◆ **TO DO**
With the pictures excluded, reproduce all of the data exactly.

◆ **DATA EXCERPT**
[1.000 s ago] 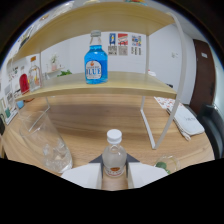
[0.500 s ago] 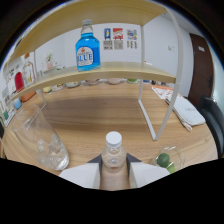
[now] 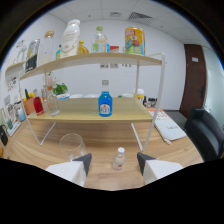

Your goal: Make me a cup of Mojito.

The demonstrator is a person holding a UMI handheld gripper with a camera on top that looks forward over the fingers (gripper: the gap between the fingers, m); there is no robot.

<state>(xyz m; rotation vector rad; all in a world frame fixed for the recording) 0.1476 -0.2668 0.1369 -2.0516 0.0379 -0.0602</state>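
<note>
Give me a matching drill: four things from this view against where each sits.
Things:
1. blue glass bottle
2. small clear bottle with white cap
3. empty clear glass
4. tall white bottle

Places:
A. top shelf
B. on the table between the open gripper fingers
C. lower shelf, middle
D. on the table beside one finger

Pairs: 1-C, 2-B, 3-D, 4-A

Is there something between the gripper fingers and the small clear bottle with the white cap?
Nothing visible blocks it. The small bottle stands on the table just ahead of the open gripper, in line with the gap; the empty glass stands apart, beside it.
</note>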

◆ **TASK ANSWER**
[1.000 s ago] 
[0.500 s ago] 
[now] 

Your goal: Make me a cup of Mojito.

The demonstrator is a person holding a UMI handheld gripper with a camera on top that looks forward over the fingers (gripper: the gap between the fingers, m); there is no robot.

<state>(xyz m; rotation vector rad; all in a world frame fixed for the recording) 0.1476 -0.2668 0.1369 -2.0516 0.0379 -0.0602</state>
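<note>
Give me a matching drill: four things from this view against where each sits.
Things:
1. blue glass bottle
2. small clear bottle with white cap
3. empty clear glass
4. tall white bottle

Places:
A. top shelf
B. on the table between the open gripper fingers
C. lower shelf, middle
D. on the table beside one finger

Pairs: 1-C, 2-B, 3-D, 4-A

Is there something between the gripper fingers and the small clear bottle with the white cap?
Nothing visible blocks it. The small bottle stands on the table just ahead of the open gripper, in line with the gap; the empty glass stands apart, beside it.
</note>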

The answer has been written out completely.